197 pages, 13 x 20, Collection : Emblemata, Éditeur : Gérard Monfort (1 janvier 1992), 27 euros, www.amazon.fr
Principes fondamentaux de l'histoire de l'art : Le problème de l'évolution du style dans l'art moderne

Wolfflin fait du baroque le grand mouvement artistique du XVIIème. On pourrait en effet s'étonner de qualifier de baroque les peintres des pays réformés aussi bien l'exubérant Van Hals que le chatoyant Rembrandt ou Vermeer, le méditatif. Et pourtant ces peintres ont tous éprouvé le même bouleversement du sentiments décoratif (ce qui mérite d'être peint) et du sentiment imitatif (comment le peindre).
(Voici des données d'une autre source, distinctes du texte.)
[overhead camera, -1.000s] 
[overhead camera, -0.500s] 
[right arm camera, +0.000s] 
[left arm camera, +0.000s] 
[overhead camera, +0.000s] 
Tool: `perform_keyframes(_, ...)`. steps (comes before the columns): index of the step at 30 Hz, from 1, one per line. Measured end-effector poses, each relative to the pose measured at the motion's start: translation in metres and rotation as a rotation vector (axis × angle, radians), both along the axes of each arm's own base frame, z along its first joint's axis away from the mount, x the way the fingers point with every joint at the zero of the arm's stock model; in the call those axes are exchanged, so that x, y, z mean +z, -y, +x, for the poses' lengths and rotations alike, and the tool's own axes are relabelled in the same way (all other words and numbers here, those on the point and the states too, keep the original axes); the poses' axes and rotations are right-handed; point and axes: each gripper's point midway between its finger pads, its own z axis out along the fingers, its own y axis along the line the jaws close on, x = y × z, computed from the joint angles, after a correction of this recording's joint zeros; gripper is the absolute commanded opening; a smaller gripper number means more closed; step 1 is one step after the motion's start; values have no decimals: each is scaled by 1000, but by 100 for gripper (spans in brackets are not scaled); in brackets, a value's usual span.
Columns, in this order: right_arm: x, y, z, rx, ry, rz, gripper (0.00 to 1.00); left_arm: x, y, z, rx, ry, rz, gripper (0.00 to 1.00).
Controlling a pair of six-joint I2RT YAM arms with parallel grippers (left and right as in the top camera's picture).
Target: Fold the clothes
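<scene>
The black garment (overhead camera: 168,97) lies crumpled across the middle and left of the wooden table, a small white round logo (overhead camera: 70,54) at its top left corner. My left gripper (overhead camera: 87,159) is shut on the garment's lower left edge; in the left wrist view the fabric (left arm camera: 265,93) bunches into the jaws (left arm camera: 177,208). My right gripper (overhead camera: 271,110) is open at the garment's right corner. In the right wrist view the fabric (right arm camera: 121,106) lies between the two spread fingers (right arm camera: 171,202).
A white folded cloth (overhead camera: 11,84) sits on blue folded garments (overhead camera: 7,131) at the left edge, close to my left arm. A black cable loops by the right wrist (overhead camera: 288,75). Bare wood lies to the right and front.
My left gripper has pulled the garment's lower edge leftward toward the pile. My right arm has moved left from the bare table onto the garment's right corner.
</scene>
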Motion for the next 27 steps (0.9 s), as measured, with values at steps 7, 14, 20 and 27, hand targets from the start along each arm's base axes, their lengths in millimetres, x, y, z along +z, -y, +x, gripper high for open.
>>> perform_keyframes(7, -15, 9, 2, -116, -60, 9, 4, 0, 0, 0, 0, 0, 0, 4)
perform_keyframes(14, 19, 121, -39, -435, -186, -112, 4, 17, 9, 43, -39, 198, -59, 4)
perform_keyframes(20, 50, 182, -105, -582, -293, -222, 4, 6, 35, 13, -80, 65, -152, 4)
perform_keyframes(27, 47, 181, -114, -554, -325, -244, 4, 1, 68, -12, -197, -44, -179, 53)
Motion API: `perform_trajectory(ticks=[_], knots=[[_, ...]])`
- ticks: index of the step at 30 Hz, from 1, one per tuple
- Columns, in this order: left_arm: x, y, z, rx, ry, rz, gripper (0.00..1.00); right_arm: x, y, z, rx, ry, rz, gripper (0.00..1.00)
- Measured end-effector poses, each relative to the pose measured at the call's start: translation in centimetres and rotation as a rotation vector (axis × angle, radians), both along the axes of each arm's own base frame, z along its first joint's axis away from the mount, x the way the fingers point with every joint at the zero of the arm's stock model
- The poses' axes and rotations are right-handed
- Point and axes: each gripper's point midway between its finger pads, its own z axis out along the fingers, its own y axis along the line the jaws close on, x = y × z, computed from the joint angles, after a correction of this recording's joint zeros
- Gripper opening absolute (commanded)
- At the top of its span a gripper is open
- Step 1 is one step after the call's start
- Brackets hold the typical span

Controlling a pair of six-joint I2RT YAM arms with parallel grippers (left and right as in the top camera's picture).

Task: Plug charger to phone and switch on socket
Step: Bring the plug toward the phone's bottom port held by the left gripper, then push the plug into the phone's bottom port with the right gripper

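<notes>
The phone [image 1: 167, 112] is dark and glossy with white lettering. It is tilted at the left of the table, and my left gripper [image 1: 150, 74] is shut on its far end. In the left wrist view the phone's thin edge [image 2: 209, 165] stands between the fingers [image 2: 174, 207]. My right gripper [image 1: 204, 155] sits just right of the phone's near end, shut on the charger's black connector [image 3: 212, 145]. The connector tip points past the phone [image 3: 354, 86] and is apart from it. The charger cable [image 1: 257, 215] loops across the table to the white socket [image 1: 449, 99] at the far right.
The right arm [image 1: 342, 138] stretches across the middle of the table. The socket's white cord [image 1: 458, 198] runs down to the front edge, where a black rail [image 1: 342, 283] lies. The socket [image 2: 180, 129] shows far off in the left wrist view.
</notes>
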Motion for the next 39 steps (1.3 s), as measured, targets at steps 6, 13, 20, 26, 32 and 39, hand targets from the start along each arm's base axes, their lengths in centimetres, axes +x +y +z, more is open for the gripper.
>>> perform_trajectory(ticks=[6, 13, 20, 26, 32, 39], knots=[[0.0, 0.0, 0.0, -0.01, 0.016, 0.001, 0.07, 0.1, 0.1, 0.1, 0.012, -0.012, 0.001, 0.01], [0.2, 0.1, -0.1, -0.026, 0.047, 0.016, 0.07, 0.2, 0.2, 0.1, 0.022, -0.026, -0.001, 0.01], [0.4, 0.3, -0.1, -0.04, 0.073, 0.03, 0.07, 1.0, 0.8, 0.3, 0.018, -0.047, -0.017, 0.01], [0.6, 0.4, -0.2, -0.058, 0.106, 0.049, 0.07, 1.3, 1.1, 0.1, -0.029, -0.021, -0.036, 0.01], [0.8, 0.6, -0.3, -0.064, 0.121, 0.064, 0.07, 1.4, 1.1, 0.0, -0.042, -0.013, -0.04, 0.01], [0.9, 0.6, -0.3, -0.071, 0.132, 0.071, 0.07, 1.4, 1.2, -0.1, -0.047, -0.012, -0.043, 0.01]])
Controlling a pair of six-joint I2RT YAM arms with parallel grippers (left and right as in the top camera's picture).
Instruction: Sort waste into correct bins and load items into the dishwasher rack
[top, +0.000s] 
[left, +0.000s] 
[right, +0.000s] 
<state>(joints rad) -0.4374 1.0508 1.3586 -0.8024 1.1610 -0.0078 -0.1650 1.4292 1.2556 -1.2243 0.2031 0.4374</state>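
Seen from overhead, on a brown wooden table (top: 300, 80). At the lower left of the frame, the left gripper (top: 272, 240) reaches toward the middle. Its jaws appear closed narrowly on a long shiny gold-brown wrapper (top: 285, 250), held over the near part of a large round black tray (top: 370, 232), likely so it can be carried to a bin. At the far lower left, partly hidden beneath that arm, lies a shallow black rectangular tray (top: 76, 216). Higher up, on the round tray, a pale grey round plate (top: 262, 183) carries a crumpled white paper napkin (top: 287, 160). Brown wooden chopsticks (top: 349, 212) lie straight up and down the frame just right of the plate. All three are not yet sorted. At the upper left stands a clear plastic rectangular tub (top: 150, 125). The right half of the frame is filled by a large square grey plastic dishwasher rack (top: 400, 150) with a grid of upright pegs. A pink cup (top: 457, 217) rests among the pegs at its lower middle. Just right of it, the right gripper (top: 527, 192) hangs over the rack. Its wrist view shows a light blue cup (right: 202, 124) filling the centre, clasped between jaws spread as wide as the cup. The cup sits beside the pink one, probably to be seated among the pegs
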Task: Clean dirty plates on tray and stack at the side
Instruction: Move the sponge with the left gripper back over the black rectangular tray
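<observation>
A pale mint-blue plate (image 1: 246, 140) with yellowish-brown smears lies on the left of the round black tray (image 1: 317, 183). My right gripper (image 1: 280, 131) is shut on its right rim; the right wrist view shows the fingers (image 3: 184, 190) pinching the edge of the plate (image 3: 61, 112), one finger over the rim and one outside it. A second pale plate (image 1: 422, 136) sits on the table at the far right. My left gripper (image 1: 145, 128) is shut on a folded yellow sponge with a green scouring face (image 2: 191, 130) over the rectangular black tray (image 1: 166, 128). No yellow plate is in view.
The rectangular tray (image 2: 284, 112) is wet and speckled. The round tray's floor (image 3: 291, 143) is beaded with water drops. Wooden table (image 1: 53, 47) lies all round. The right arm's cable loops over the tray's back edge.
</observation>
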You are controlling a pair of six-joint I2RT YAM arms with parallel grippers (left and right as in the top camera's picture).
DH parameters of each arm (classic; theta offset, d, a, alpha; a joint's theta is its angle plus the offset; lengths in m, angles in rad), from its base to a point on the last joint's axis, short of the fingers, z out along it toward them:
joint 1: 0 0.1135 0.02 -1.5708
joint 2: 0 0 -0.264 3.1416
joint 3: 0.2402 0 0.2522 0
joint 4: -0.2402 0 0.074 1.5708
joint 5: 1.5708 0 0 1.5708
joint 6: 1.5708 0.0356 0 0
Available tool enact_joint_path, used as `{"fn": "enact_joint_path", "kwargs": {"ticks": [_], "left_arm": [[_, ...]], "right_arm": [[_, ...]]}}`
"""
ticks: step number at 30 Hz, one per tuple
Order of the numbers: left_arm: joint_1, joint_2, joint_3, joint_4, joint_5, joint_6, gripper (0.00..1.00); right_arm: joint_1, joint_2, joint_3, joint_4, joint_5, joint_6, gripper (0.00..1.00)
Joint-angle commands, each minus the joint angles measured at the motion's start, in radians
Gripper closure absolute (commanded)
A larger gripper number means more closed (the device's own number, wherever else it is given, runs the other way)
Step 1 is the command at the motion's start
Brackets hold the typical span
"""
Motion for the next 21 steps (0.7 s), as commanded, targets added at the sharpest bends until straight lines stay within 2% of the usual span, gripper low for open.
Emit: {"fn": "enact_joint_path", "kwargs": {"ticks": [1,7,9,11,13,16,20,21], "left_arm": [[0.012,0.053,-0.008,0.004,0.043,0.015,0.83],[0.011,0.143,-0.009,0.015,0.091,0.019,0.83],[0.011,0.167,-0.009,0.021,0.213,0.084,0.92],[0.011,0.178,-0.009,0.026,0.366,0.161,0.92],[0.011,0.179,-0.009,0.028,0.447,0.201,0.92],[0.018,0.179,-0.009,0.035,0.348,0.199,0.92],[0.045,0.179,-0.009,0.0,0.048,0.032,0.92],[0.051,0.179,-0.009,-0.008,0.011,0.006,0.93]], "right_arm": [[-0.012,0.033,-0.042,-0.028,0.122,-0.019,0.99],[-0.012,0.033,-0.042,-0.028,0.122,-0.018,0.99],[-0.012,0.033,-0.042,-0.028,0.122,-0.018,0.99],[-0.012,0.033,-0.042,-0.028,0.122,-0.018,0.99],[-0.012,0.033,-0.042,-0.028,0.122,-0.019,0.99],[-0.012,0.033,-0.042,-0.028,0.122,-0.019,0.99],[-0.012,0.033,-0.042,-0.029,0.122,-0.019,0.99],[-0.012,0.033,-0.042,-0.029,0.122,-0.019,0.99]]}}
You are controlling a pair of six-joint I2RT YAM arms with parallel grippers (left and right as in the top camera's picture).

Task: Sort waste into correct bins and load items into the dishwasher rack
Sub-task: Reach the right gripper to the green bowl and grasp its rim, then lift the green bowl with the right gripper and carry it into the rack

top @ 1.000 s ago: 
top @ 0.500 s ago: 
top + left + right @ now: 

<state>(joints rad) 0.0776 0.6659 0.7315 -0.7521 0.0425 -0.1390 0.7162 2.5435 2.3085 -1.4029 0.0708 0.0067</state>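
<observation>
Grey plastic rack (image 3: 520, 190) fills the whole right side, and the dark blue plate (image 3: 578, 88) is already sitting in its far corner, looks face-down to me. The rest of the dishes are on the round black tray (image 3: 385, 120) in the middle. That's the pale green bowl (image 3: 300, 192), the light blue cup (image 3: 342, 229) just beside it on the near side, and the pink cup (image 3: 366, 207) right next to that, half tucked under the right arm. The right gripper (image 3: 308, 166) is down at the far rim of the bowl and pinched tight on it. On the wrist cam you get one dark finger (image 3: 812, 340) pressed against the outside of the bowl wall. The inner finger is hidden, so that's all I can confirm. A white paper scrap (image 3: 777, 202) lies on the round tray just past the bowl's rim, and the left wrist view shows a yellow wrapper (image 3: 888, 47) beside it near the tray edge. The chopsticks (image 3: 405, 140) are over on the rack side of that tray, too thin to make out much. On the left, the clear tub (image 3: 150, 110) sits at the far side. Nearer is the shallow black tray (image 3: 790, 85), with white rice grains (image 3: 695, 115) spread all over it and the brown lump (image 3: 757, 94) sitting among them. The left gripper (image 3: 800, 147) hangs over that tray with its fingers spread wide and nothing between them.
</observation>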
Wollflin regoupe en cinq catégories les mutations apparues au cours du XVIIème. Le baroque, par rapport au classique, privilégie :

  • le Pictural sur le Linéaire
  • la Profondeur sur la superposition des plans
  • la Forme ouverte sur la Forme fermée
  • la Multiplicité sur l'Unité
  • l'Obscurité sur la Clarté.

voir ainsi : Le visage classique et le visage baroque (p.46)

Wolfflin conclut en affirmant que chaque période de stabilité artistique assez longue génére sa période classique puis sa période baroque. Aiansi le Locoon dévorant ses enfants est-il le baroque de l'Apollon du belvédaire, ainsi dans le gothique le style normand succède-t-il au Early English. Le romantisme pourrait aussi être le baroque du néo-classique et l'expressionnisme le baroque de l'impressionnisme. Après un retour pour l'intérêt de la ligne avec le cubisme celui-ci est dépassé par le post-modernisme avec ses recyclages, simulacres, déréalisations et détournements, son refus de l'ascétisme et du purisme moderne (Adolf Loos : "l'ornement est crime", Le Corbusier).